WHAT THE TASK ASKS
Copy out each line featuring the string "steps" from the entries beneath.

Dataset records

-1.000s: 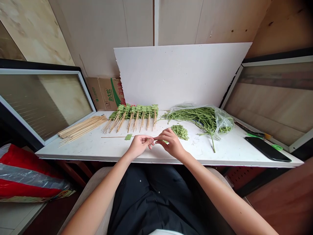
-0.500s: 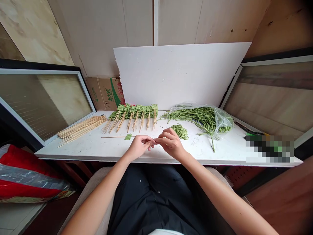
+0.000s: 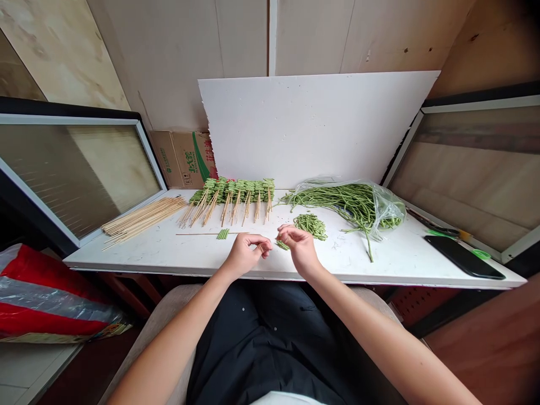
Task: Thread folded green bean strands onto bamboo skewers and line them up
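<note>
My left hand [image 3: 252,251] hovers over the front of the table with its fingers curled and thumb against them; whatever they hold is too small to make out. To its right, my right hand [image 3: 298,246] has its fingers bent toward the thumb, and its grip is likewise unclear. A few cut green bean pieces [image 3: 282,245] show beside the right fingertips. Behind that hand lies a heap of short-cut beans [image 3: 311,225]. A wooden skewer [image 3: 196,234] lies left of my left hand, with several bean pieces [image 3: 223,234] side by side across it.
Stacked bean skewers [image 3: 236,191] line the back, sticks forward. Loose bare skewers [image 3: 143,220] lie at left. Long beans [image 3: 341,199] spill from a plastic bag [image 3: 386,208] at right. A black phone [image 3: 464,257] lies near the right edge. A white board [image 3: 316,129] stands behind.
My hands were touching at the fingertips and have now parted, the right one moving slightly right. Green bean pieces beside the right fingers have come into view. The view has shifted slightly.
</note>
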Demonstrator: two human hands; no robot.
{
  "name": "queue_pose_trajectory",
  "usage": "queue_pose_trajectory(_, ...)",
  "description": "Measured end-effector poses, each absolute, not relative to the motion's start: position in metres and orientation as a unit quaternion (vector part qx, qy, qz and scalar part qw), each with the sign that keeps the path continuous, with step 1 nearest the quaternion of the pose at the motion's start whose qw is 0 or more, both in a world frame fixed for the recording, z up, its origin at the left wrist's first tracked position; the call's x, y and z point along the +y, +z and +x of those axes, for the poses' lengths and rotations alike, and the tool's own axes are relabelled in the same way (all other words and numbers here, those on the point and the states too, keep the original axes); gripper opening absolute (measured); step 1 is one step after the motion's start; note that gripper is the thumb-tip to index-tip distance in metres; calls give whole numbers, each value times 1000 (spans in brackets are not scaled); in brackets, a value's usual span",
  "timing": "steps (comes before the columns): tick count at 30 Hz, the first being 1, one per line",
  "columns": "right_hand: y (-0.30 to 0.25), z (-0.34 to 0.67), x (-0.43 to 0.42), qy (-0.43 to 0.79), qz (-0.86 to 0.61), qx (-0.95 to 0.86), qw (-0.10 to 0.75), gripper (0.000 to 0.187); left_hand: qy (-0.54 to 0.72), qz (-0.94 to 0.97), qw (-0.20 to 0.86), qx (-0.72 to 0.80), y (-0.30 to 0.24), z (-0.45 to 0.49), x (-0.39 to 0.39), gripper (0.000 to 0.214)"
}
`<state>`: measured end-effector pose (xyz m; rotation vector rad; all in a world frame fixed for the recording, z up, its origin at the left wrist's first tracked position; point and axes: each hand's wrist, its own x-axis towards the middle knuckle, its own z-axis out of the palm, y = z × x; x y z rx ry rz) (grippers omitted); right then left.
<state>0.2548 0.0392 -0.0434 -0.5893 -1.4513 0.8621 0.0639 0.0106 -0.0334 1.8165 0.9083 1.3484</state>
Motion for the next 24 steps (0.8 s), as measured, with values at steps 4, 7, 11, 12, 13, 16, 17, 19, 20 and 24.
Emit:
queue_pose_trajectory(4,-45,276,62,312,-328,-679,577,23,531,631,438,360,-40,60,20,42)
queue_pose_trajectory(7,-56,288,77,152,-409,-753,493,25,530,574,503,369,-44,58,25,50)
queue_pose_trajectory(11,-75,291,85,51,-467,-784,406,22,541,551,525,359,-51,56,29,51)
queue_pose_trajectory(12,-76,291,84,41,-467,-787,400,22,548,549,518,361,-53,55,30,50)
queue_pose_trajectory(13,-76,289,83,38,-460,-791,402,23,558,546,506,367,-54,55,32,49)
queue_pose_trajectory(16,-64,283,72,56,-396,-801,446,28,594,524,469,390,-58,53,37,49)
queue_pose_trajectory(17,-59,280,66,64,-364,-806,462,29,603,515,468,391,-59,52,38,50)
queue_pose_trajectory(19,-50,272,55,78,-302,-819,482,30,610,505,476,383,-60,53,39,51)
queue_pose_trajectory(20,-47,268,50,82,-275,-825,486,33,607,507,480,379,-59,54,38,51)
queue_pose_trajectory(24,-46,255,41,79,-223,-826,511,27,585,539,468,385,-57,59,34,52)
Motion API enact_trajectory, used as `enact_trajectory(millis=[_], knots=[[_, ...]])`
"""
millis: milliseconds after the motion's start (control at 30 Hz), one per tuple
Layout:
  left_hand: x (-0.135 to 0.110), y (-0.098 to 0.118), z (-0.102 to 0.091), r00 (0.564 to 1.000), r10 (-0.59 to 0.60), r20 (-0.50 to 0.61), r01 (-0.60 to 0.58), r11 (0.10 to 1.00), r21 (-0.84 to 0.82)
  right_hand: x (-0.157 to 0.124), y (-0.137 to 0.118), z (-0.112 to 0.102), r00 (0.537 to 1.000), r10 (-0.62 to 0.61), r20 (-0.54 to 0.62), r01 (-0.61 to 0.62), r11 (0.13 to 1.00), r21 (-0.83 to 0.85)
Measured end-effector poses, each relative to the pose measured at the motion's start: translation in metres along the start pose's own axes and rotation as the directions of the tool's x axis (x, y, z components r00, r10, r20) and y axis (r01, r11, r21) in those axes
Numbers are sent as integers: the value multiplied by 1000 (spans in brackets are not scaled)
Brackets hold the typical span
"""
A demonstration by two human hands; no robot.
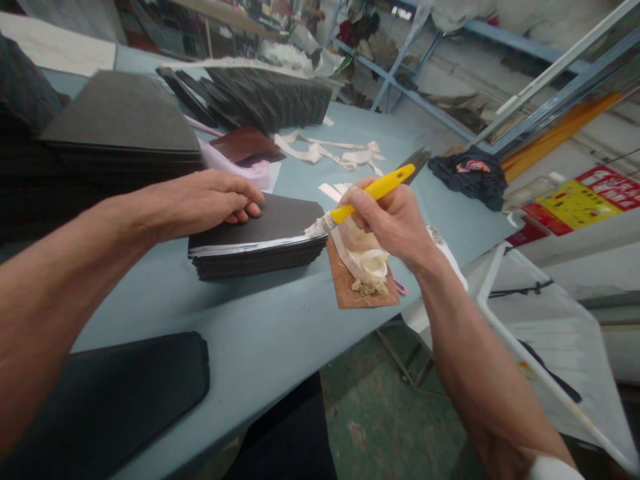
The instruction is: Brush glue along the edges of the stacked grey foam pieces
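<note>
My right hand point(390, 217) is closed around a paintbrush with a yellow handle point(387, 185). Its bristles point(320, 227), coated in whitish stuff, touch the right end of the front edge of a stack of black sheets point(260, 263). A wet white band runs along that edge near the top. My left hand point(215, 200) rests on the top sheet with loosely bent fingers, holding nothing that I can see. Below my right hand, a container crusted with pale glue point(373, 263) sits on a brown board point(345, 287).
A taller pile of dark sheets point(125, 113) stands at left, with fanned black pieces point(270, 100) behind. White strips point(335, 153) lie beyond the stack. A black padded panel point(145, 387) is at the near left of the blue table point(260, 347). Dark cloth point(470, 177) lies at right.
</note>
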State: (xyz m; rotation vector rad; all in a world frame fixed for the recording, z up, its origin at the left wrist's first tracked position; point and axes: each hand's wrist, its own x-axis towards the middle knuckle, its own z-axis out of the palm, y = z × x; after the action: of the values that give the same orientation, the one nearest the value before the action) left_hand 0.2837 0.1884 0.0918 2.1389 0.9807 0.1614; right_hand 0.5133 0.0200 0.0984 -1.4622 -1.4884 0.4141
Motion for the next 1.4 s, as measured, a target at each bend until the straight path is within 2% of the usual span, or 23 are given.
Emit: enact_trajectory(millis=[133, 233, 400, 533, 567, 667, 733, 867, 967, 1200, 1400], knots=[[3, -5, -1, 999, 40, 25, -41, 999, 28, -9, 5, -28, 998, 18, -61, -23, 996, -86], [1, -5, 2, 994, 105, 40, -110, 982, 150, -15, 0, -33, 994, 15, -112, -27, 993, -111], [-13, 0, 20, 960, 278, 29, -266, 874, 407, -14, -19, -8, 966, -38, -256, 37, 999, -9], [-28, 3, 36, 928, 365, 74, -335, 732, 594, 1, -28, 22, 963, -12, -268, 51, 989, 137], [-31, 4, 39, 934, 351, 67, -317, 726, 611, 7, -28, 30, 964, -9, -267, 57, 983, 172], [-38, 8, 45, 961, 273, -47, -201, 804, 560, 29, -22, 50, 970, -13, -242, 80, 960, 269], [-40, 10, 47, 969, 226, -98, -149, 854, 498, 44, -16, 63, 983, -14, -185, 74, 944, 321], [-40, 13, 45, 983, 153, -99, -96, 897, 431, 69, -6, 88, 997, -17, -73, 42, 934, 356], [-38, 15, 44, 989, 117, -87, -71, 906, 417, 83, -5, 101, 998, -57, -31, 64, 930, 363], [-34, 24, 41, 999, 25, -29, -10, 898, 441, 100, -7, 106, 995, -95, 23, 81, 934, 349], [-31, 25, 45, 998, 14, -63, 17, 888, 459, 101, -3, 113, 995, -94, 36, 75, 930, 360]])
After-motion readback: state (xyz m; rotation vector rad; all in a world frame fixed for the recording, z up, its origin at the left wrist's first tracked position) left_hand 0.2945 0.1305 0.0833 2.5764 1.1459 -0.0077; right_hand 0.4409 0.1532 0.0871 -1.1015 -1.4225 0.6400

WRITTEN RESPONSE
  "timing": "steps (comes before the columns): tick count at 30 Hz, the first being 1, one per line",
Motion for the next 24 steps (0.8 s), as measured, with values at steps 4, 7, 11, 12, 13, 16, 17, 19, 20 and 24.

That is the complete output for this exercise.